Longest common prefix for n string

8

votes

Given n string of max length m. How can we find the longest common prefix shared by at least two strings among them?

Example: ['flower', 'flow', 'hello', 'fleet']

Answer: fl

I was thinking of building a Trie for all the string and then checking the deepest node (satisfies longest) that branches out to two/more substrings (satisfies commonality). This takes O(n*m) time and space. Is there a better way to do this

algorithm

@Mark I believe this example would be flow. Judging by the context of the proposed solution, it only has to be common to at least 2, not to all. I agree some clarification from OP is necessary here. - corsiKa

a string may start without 'fl'. 'hello' was put to prove a point that it could be any strings where in 1 string need not have any common prefix with the others - shreyasva

14

votes

Why to use trie(which takes O(mn) time and O(mn) space, just use the basic brute force way. first loop, find the shortest string as minStr, which takes o(n) time, second loop, compare one by one with this minStr, and keep an variable which indicates the rightmost index of minStr, this loop takes O(mn) where m is the shortest length of all strings. The code is like below,

public String longestCommonPrefix(String[] strs) {
    if(strs.length==0) return "";
    String minStr=strs[0];

    for(int i=1;i<strs.length;i++){
        if(strs[i].length()<minStr.length())
            minStr=strs[i];
    }
    int end=minStr.length();
    for(int i=0;i<strs.length;i++){
        int j;
        for( j=0;j<end;j++){
            if(minStr.charAt(j)!=strs[i].charAt(j))
                break;
        }
        if(j<end)
            end=j;
    }
    return minStr.substring(0,end);
}

14

votes

there is an O(|S|*n) solution to this problem, using a trie. [n is the number of strings, S is the longest string]

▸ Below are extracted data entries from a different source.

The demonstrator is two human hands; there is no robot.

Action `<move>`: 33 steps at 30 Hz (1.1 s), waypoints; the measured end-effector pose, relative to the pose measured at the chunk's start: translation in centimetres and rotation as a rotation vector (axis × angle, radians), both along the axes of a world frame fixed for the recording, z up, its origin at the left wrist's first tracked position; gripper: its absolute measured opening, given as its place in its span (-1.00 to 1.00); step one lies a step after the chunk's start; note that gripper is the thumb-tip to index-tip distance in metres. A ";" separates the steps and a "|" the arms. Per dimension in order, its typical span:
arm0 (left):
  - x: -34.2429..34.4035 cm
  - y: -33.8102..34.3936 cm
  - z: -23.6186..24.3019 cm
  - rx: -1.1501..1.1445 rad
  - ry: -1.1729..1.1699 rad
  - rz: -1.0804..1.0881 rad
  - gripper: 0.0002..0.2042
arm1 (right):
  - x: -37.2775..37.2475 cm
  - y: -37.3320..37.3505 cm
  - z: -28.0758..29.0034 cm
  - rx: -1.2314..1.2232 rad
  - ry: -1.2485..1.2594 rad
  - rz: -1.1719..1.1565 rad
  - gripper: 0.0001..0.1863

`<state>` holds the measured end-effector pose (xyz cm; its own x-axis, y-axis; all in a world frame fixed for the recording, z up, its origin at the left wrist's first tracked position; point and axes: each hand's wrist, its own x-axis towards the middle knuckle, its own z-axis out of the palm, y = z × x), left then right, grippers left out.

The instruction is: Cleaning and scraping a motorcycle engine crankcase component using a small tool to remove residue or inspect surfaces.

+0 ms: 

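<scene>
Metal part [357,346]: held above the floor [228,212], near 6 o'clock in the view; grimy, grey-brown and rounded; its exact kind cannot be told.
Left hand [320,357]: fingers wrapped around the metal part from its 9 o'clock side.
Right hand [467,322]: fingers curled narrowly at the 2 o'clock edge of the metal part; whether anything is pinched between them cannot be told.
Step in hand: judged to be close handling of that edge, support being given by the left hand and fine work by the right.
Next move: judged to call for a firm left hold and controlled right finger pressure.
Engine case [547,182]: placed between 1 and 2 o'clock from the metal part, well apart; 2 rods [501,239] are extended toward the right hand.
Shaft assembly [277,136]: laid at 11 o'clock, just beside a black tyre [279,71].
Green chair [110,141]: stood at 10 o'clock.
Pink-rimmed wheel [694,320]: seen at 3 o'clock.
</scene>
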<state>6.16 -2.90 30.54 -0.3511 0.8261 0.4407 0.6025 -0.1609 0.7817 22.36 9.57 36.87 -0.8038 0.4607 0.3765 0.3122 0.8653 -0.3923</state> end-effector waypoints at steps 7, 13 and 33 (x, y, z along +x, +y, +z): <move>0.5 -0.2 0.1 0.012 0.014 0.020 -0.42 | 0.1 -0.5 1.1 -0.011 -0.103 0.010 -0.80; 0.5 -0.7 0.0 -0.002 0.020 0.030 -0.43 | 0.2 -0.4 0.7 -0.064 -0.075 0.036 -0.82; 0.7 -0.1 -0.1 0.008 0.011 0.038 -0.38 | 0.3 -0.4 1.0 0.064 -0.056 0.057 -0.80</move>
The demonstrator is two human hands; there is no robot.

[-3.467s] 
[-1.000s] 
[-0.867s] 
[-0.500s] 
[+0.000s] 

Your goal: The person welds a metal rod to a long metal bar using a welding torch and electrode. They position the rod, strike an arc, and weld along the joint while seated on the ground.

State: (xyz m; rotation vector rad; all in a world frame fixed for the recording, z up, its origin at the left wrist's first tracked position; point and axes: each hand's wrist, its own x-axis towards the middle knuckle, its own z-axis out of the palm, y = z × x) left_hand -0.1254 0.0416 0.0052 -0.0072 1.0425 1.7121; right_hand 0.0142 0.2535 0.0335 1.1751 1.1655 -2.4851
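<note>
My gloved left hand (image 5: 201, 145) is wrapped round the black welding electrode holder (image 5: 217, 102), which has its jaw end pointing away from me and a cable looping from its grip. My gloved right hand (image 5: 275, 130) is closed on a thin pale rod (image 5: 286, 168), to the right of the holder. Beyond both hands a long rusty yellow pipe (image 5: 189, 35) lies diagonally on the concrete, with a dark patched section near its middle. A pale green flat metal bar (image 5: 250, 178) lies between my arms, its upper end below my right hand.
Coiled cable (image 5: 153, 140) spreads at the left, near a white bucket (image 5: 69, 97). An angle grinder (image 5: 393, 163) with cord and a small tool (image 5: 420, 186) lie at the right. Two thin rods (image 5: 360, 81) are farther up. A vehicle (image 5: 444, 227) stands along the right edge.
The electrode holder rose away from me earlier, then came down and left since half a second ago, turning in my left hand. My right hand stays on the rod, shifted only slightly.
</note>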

(1) put all strings in a trie
(2) do a DFS in the trie, until you find the first vertex with more than 1 "edge".
(3) the path from the root to the node you found at (2) is the longest common prefix.

There is no possible faster solution then it [in terms of big O notation], at the worst case, all your strings are identical - and you need to read all of them to know it.

5

votes

I would sort them, which you can do in n lg n time. Then any strings with common prefixes will be right next to eachother. In fact you should be able to keep a pointer of which index you're currently looking at and work your way down for a pretty speedy computation.

2

votes

As a completely different answer from my other answer...

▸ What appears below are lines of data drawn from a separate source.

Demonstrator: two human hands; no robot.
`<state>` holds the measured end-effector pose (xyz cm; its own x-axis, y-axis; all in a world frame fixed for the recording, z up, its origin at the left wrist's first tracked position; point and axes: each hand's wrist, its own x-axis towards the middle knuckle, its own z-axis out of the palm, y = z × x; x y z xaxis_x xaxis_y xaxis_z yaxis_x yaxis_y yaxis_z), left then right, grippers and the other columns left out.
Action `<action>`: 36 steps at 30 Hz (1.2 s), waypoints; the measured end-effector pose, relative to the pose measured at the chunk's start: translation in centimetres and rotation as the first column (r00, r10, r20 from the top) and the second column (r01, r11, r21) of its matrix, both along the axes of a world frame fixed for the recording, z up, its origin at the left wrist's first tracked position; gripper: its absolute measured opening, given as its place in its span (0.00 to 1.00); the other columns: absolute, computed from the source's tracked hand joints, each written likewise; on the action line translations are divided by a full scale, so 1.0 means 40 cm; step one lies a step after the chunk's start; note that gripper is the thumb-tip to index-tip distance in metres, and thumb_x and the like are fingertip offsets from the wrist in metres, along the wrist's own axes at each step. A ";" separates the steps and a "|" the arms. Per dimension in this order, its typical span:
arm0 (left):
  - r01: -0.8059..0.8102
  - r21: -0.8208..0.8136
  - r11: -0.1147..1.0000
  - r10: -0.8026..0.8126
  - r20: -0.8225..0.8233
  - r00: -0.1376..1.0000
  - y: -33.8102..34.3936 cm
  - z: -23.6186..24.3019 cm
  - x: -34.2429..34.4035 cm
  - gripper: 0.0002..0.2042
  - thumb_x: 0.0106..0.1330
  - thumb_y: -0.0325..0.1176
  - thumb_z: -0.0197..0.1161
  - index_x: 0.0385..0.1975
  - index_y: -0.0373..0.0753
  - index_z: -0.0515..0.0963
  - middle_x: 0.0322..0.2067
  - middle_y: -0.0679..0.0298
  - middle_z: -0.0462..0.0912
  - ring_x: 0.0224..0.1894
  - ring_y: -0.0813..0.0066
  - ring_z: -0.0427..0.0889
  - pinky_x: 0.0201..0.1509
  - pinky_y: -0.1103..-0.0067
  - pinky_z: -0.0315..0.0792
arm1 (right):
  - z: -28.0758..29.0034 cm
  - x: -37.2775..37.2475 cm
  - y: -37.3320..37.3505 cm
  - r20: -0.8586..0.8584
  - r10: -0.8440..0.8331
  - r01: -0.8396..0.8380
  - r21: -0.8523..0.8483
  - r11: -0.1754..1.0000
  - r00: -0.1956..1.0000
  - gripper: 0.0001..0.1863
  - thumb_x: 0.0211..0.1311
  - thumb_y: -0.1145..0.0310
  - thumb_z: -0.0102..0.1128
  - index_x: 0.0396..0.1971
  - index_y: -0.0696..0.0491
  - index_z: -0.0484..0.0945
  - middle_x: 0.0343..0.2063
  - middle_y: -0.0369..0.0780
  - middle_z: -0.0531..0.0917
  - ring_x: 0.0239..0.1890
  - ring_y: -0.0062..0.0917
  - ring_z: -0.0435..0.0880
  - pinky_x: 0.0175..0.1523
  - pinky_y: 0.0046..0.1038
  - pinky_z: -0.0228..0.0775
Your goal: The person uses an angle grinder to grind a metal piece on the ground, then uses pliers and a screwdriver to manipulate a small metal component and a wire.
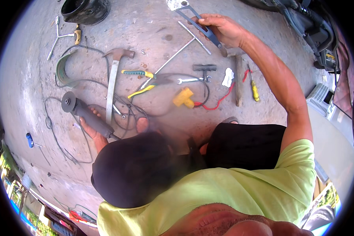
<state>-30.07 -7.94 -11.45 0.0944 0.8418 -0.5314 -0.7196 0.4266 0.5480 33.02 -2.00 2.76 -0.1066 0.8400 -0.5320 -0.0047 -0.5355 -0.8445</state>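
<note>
My left hand [91,133] is shut on the grey body of an angle grinder [79,109], whose disc end points to the far left, low over the concrete floor. Its dark cord [67,151] loops on the ground around it. My right hand [221,30] reaches far forward and grips a blue-grey metal forked tool [196,21] with a pale plate at its tip [176,4]. My knees in dark shorts [244,145] fill the lower middle of the view.
On the floor lie a steel hammer [112,78], green-and-yellow pliers [139,73], a T-handle wrench [184,42], a spanner [188,80], a yellow block [183,97], a red wire [220,99], a wooden-handled hammer [238,80] and a yellow screwdriver [255,90]. A black tub [85,10] stands far left.
</note>
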 end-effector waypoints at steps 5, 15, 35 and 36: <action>0.018 -0.023 1.000 -0.023 -0.204 0.979 0.008 0.002 -0.002 0.30 0.69 0.56 0.58 0.58 0.35 0.72 0.47 0.54 0.78 0.47 0.63 0.79 0.49 0.71 0.78 | -0.007 0.012 -0.029 0.239 0.033 -0.043 0.037 0.998 0.971 0.21 0.72 0.59 0.56 0.58 0.54 0.79 0.39 0.33 0.81 0.42 0.16 0.75 0.53 0.22 0.67; -0.027 -0.218 0.976 -0.078 -0.460 0.884 -0.009 0.076 0.061 0.27 0.74 0.57 0.48 0.53 0.37 0.73 0.39 0.56 0.80 0.42 0.62 0.81 0.50 0.66 0.78 | 0.032 0.002 -0.046 0.368 0.144 -0.209 0.142 0.968 0.918 0.20 0.68 0.63 0.57 0.56 0.54 0.80 0.42 0.34 0.82 0.46 0.18 0.76 0.58 0.25 0.68; 0.451 0.091 0.888 -0.231 -0.759 0.608 0.003 0.347 0.401 0.17 0.72 0.32 0.61 0.55 0.28 0.76 0.45 0.52 0.85 0.46 0.67 0.85 0.54 0.74 0.76 | 0.106 -0.241 -0.085 0.721 -0.207 -0.505 0.632 0.587 0.662 0.19 0.56 0.78 0.63 0.50 0.56 0.82 0.34 0.43 0.79 0.37 0.37 0.82 0.41 0.34 0.76; 0.560 0.133 0.818 -0.328 -0.692 0.643 0.031 0.364 0.475 0.21 0.72 0.33 0.61 0.59 0.28 0.73 0.51 0.51 0.83 0.52 0.64 0.84 0.58 0.72 0.76 | 0.104 -0.268 -0.079 0.724 -0.208 -0.541 0.647 0.538 0.658 0.19 0.55 0.78 0.63 0.49 0.55 0.82 0.34 0.43 0.79 0.37 0.37 0.82 0.40 0.35 0.77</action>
<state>-11.07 -6.71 3.12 0.2546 0.9088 -0.3304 0.0621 0.3256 0.9435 22.30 -5.15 6.92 -0.2456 0.9087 0.3375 0.7289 0.4026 -0.5537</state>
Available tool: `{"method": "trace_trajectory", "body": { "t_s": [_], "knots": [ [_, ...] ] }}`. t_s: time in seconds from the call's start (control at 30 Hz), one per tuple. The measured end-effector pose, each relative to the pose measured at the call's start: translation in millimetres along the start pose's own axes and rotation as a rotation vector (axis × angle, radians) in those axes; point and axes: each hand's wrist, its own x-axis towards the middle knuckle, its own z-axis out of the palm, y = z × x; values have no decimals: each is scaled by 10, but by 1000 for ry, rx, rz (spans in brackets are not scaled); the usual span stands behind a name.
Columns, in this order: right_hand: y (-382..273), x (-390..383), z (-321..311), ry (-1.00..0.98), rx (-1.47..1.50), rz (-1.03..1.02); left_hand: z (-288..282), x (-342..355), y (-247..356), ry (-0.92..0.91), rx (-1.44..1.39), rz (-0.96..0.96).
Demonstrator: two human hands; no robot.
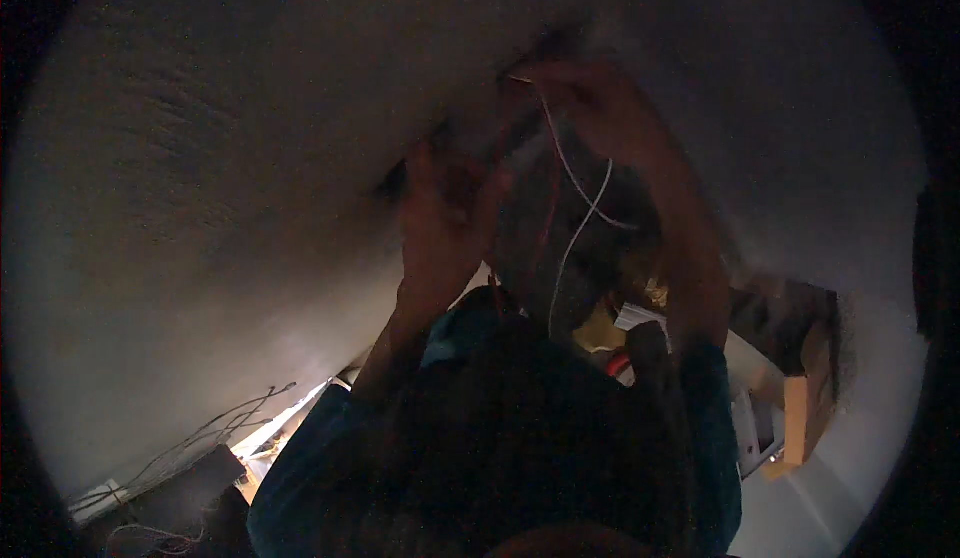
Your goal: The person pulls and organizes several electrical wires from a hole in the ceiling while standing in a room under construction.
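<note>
Your right hand (605,108) appears to pinch a thin pale wire (561,156) near its upper end; your left hand (445,218) is raised beside it, thumb and fingers apart, though whether it grips anything you can't tell. The wire hangs between your forearms, crossing a white wire (570,247). It should be light and springy; hold it close to the tip. The pale wall (200,258) spreads broadly leftward; a cardboard box edge (796,420) stands lower right.

white wires (596,208) | dark red wire (552,203) | sleeves (712,408): dark teal | cardboard (795,418): orange-brown | wall (250,238): grey
</note>
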Motion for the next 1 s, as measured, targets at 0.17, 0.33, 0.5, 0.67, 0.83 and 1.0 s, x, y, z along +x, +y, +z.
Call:
{"method": "trace_trajectory", "body": {
  "t_s": [0.17,0.33,0.5,0.67,0.83,1.0],
  "knots": [
    [53,6,56,-82,212,80,-16,18,62,-39,19,-37],
    [109,33,41,-153,119,67,-65,-67,50,-37,-10,-160],
    [164,49,125,-62,-164,-108,-31,-144,-174,-74,43,-192],
    [787,269,422,40,259,641,53,-116,-255,28,-245,21],
    [54,99,88,47,-58,-89,-59,-48,-51,-30,-127,-10],
    [-189,-113,306,356,-153,-30,12,-113,-129,-135,-70,-118]
  ]
}}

You can, with one pass, bucket every string based on its first letter.

With another pass you can sort each bucket based on its second later. (This is known as radix sort, which is O(n*m), and O(n) with each pass.) This gives you a baseline prefix of 2.

You can safely remove from your dataset any elements that do not have a prefix of 2.

You can continue the radix sort, removing elements without a shared prefix of p, as p approaches m.

This will give you the same O(n*m) time that the trie approach does, but will always be faster than the trie since the trie must look at every character in every string (as it enters the structure), while this approach is only guaranteed to look at 2 characters per string, at which point it culls much of the dataset.

The worst case is still that every string is identical, which is why it shares the same big O notation, but will be faster in all cases as is guaranteed to use less comparisons since on any "non-worst-case" there are characters that never need to be visited.

1

votes

public String longestCommonPrefix(String[] strs) {

    if (strs == null || strs.length == 0)
        return "";

    char[] c_list = strs[0].toCharArray();
    int len = c_list.length;
    int j = 0;
    for (int i = 1; i < strs.length; i++) {
        for (j = 0; j < len && j < strs[i].length(); j++) 
           if (c_list[j] != strs[i].charAt(j)) 
            break;
        len = j;
    }

    return new String(c_list).substring(0, len);

}

1

votes

It happens that the bucket sort (radix sort) described by corsiKa can be extended such that all strings are eventually placed alone in a bucket, and at that point, the LCP for such a lonely string is known. Further, the shustring of each string is also known; it is one longer than is the LCP. The bucket sort is defacto the construction of a suffix array but, only partially so. Those comparisons that are not performed (as described by corsiKa) indeed represent those portions of the suffix strings that are not added to the suffix array. Finally, this method allows for determination of not just the LCP and shustrings, but also one may easily find those subsequences that are not present within the string.

0

votes

Since the world is obviously begging for an answer in Swift, here's mine ;)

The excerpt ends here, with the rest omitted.